# Assigned task
Filter this data down to the lines that hold "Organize", and copy them.

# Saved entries
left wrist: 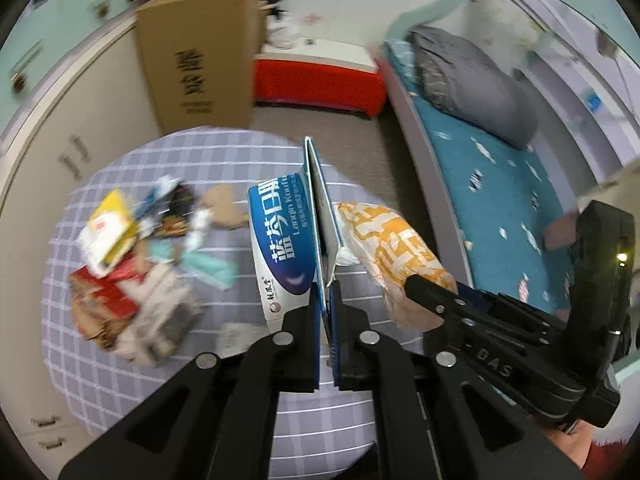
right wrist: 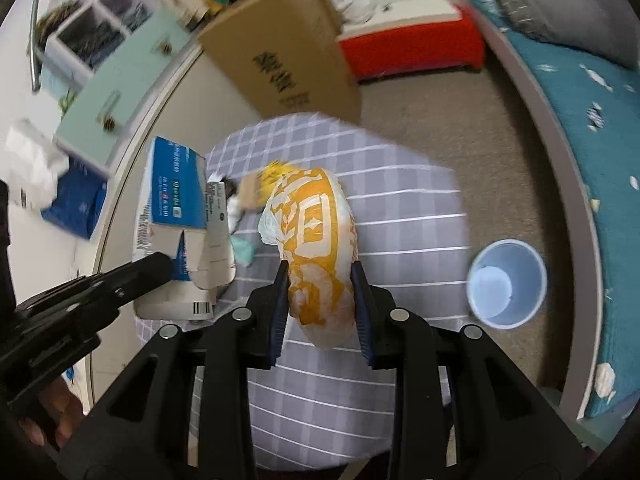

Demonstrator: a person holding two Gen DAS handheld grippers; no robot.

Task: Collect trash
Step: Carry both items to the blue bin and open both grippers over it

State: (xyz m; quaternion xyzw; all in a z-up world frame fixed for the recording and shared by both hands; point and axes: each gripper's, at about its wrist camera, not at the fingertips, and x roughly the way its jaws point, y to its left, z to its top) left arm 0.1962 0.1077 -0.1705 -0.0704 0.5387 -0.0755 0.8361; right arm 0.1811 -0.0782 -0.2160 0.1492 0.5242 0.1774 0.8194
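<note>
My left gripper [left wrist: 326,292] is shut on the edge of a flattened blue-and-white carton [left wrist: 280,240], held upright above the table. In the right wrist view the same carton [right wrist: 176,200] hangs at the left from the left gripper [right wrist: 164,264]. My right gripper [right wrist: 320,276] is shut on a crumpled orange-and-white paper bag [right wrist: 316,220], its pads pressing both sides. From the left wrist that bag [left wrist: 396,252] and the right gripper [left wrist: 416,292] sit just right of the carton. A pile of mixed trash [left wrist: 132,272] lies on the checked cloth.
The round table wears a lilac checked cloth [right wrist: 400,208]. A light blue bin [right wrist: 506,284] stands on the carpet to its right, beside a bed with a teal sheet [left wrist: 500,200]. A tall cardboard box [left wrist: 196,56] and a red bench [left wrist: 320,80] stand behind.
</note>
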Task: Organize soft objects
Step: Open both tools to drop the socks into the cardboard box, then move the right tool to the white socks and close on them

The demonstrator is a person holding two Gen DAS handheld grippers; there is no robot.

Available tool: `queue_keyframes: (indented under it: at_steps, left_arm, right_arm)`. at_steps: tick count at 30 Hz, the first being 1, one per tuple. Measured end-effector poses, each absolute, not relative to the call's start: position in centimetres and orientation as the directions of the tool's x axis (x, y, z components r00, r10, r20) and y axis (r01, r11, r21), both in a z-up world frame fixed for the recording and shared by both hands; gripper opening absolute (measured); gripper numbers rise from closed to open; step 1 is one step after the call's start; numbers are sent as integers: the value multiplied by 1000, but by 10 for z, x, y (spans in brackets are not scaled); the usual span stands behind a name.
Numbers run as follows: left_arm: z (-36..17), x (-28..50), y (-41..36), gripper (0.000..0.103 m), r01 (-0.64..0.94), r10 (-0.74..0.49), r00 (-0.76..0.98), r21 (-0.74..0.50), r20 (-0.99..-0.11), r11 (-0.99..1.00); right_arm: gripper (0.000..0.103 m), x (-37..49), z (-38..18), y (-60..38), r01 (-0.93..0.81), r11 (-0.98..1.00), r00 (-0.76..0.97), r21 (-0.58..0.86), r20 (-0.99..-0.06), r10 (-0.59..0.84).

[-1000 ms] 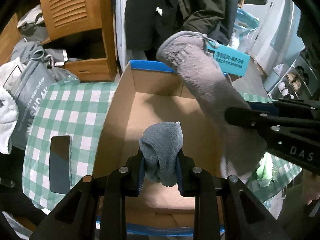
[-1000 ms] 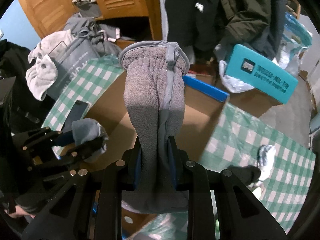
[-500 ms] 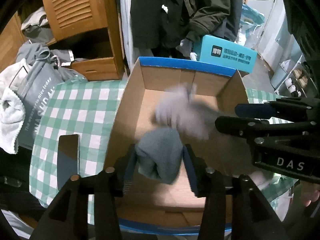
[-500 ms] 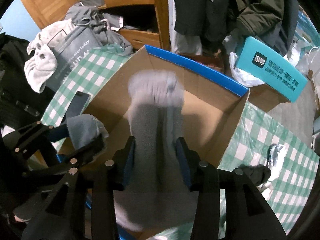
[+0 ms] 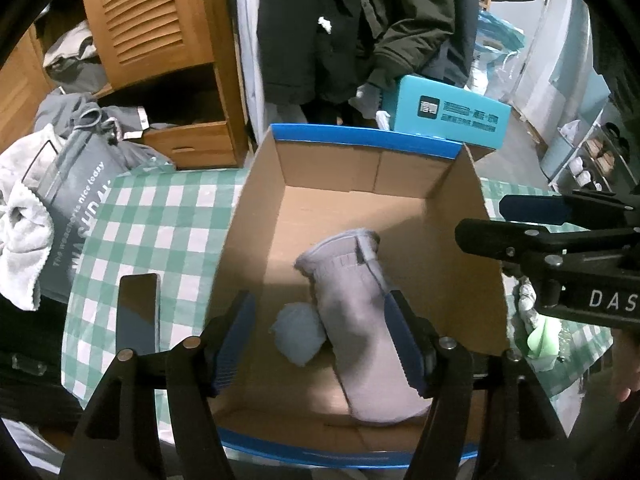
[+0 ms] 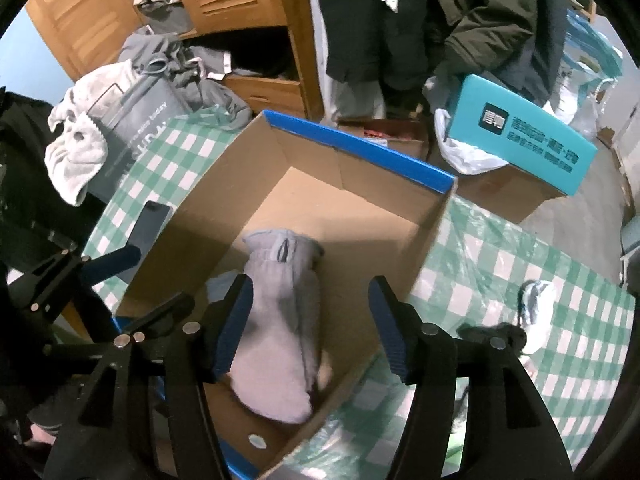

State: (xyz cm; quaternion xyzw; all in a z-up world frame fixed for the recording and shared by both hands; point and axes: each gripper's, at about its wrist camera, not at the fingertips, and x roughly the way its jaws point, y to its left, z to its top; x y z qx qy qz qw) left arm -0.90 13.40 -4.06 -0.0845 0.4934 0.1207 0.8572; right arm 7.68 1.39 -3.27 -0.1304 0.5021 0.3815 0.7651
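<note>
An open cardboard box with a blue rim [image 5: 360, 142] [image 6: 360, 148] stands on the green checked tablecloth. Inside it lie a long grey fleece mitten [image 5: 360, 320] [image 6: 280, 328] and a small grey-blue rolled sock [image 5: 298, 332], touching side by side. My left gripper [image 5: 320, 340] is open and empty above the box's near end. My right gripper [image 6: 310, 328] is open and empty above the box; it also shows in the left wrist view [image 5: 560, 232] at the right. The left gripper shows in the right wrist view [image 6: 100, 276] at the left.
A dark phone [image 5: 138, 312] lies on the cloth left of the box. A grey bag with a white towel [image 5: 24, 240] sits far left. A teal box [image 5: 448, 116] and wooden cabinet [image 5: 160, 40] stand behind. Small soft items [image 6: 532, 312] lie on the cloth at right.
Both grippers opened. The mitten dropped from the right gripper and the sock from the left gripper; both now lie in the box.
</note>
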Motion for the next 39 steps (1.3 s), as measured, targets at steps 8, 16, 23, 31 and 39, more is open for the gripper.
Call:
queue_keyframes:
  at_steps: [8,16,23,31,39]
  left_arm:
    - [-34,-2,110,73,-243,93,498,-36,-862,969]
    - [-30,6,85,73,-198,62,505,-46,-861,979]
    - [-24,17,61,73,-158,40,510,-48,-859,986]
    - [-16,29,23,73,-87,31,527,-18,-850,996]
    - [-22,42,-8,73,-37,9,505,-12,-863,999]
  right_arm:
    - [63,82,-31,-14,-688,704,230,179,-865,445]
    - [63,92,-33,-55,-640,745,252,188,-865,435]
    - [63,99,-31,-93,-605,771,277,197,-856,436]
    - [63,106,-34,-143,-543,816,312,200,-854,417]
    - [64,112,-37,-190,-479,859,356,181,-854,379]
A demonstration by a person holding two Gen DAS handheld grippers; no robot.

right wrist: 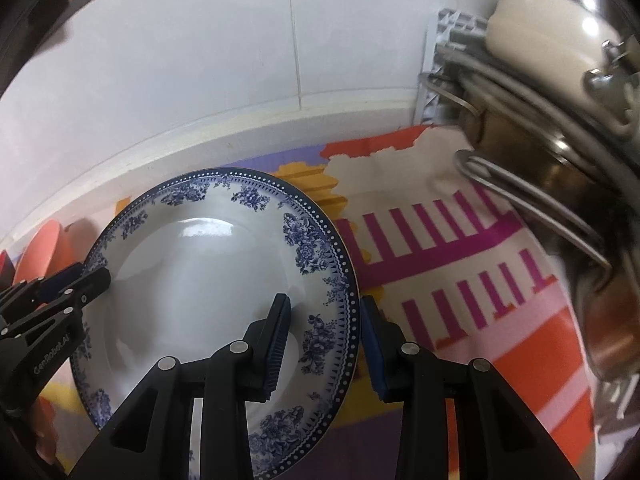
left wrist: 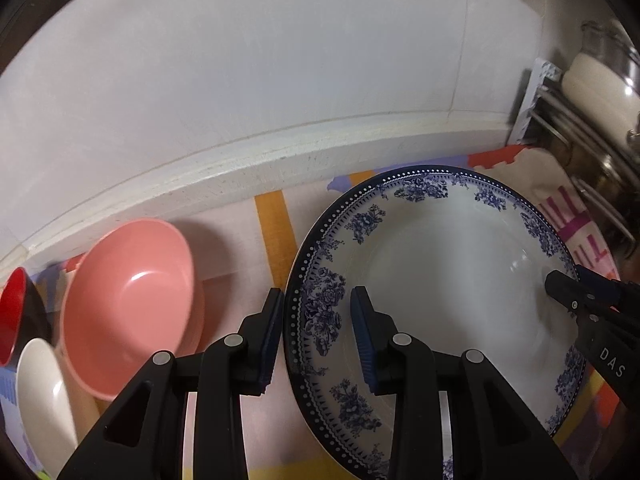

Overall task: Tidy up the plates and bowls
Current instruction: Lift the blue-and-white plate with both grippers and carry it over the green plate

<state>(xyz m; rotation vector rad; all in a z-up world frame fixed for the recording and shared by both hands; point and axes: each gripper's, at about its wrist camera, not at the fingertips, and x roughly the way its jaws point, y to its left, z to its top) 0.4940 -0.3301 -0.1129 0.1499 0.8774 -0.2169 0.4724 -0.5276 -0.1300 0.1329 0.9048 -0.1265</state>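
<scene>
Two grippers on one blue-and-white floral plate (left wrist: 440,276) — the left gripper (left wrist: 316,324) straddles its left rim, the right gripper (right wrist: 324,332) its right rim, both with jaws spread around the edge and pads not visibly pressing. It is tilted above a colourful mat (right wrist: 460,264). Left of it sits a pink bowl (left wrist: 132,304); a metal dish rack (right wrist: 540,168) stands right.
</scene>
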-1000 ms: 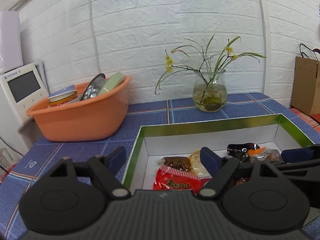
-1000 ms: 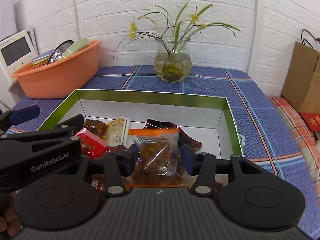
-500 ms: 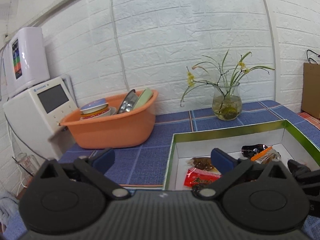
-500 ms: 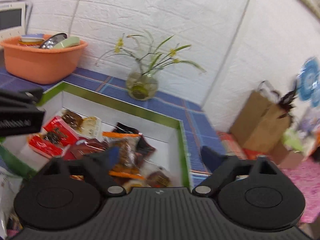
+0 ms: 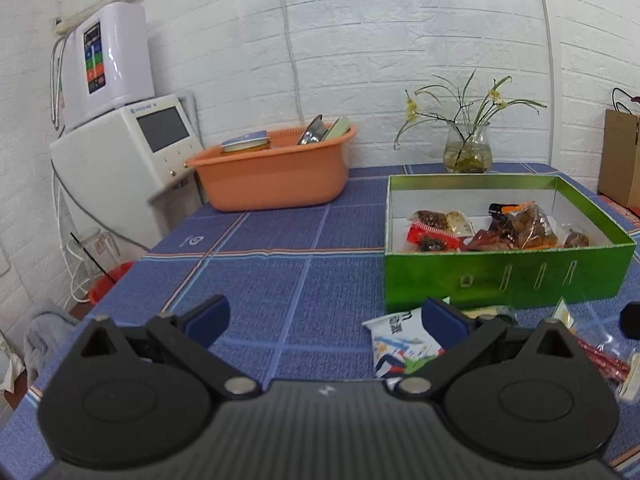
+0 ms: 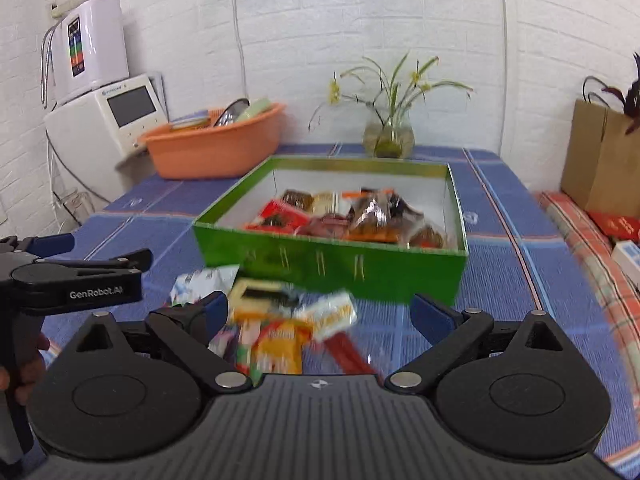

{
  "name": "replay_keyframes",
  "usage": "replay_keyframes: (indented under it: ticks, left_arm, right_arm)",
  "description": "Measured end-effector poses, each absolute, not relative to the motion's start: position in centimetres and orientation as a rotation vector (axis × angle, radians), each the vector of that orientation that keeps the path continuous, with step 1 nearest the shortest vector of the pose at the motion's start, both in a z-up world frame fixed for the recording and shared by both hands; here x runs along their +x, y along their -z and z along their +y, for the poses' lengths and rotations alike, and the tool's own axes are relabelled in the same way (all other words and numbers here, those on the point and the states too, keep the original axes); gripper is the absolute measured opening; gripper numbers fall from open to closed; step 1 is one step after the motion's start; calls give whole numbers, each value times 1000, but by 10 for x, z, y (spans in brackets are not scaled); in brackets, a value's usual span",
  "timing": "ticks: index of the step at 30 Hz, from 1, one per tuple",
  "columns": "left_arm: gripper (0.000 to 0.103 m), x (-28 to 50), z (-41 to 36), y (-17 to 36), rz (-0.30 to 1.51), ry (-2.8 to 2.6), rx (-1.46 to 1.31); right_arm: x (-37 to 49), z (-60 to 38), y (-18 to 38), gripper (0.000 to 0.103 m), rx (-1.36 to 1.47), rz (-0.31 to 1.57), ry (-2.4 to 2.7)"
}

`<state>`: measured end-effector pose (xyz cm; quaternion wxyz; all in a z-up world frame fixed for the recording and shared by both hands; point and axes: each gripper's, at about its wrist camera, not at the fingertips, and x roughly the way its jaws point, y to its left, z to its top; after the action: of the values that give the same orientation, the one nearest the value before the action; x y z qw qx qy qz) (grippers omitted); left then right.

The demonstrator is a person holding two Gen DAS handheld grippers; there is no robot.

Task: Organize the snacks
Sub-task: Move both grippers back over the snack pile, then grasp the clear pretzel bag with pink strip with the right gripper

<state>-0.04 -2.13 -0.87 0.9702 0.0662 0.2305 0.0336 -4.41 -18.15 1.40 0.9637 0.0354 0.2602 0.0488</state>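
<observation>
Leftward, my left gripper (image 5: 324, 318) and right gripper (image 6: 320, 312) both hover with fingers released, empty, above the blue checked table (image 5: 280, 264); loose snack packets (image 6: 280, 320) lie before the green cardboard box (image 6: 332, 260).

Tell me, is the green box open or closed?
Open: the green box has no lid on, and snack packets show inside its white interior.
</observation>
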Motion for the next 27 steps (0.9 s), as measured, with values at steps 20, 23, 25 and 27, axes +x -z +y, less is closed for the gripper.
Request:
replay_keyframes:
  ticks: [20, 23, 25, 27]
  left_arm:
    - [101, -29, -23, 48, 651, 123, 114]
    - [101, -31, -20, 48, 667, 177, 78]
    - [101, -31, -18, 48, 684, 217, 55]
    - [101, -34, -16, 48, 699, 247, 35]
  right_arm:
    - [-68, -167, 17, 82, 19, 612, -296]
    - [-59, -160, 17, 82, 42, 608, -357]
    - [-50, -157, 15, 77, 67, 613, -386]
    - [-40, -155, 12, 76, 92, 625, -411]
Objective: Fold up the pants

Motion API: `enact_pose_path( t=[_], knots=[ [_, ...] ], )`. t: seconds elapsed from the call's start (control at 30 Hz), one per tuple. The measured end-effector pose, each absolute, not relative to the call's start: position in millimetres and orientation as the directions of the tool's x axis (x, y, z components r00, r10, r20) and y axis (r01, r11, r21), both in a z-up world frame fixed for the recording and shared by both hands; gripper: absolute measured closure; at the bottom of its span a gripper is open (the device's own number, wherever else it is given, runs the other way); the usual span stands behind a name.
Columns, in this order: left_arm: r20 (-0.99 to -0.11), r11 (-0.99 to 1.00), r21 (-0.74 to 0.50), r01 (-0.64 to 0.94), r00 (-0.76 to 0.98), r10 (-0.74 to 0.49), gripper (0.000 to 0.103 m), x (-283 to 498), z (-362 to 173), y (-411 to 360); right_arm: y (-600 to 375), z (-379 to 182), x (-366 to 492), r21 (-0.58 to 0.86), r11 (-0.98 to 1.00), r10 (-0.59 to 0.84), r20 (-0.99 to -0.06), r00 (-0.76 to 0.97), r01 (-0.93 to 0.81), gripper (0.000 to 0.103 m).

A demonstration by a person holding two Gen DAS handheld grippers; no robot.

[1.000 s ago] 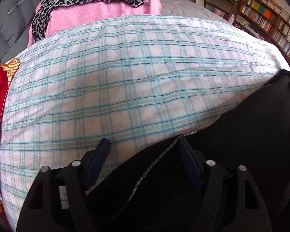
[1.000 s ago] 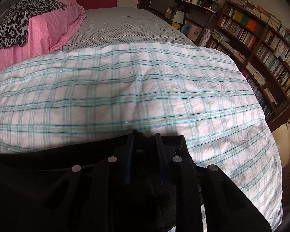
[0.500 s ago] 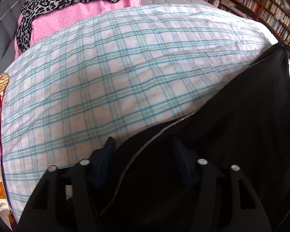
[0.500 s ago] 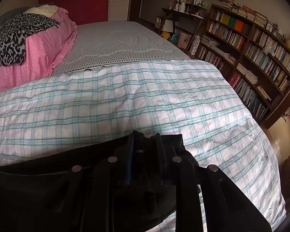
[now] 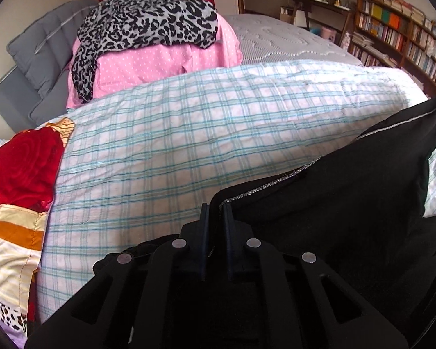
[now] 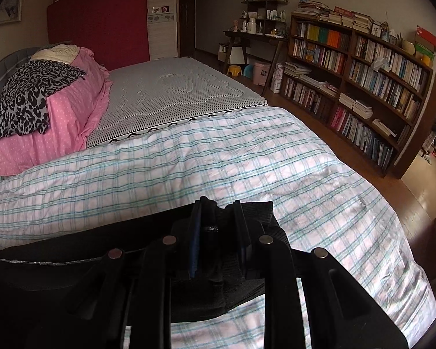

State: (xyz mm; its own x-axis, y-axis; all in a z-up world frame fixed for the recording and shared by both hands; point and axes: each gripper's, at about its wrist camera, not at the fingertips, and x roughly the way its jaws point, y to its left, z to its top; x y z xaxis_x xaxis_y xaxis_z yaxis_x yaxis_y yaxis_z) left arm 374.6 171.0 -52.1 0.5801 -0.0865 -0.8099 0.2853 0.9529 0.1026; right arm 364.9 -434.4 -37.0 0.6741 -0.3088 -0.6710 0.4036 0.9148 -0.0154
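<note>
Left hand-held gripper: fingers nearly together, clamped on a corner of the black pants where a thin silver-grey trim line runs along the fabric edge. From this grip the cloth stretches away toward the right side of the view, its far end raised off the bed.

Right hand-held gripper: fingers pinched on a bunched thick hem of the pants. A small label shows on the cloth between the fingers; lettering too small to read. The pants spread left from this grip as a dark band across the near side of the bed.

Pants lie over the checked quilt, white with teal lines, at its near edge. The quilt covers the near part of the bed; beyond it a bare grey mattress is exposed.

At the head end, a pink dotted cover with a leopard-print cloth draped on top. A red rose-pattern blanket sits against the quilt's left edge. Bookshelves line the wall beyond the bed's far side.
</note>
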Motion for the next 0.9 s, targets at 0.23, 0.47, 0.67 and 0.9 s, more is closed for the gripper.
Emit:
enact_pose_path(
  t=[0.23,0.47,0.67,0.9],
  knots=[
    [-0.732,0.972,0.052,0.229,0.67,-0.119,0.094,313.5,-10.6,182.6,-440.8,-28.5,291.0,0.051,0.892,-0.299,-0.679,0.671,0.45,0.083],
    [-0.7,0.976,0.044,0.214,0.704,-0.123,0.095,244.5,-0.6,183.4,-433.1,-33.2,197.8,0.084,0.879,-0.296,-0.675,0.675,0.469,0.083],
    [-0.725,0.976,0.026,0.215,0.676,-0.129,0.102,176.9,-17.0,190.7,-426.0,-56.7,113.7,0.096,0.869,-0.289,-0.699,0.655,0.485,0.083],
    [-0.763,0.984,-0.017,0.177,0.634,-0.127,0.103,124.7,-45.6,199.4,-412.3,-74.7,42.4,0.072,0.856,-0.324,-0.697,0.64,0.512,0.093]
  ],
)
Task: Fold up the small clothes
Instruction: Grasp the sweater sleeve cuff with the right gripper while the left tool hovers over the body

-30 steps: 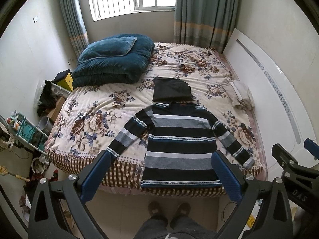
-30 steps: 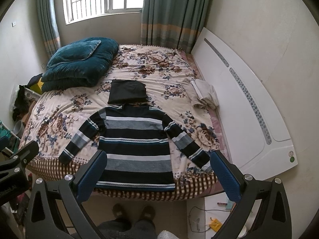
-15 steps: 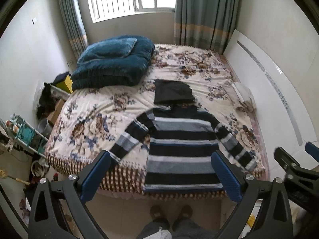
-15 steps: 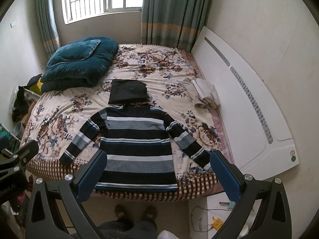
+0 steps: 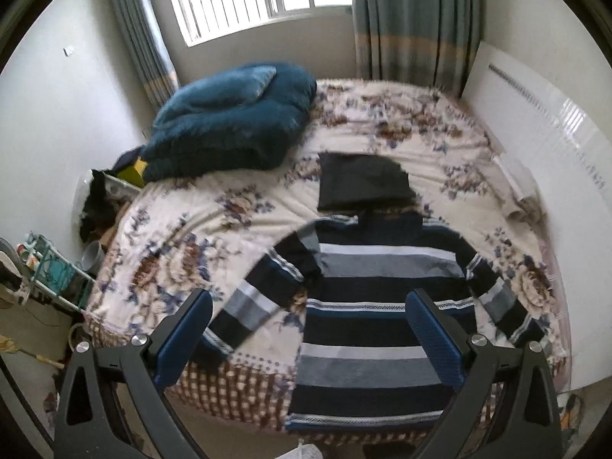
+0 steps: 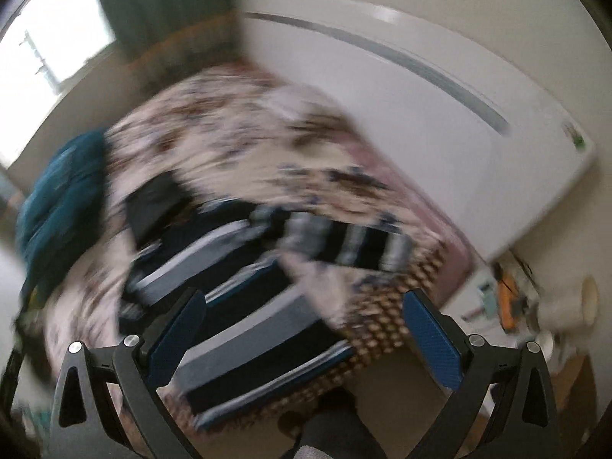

# Answer section
Task: Organize soft objects
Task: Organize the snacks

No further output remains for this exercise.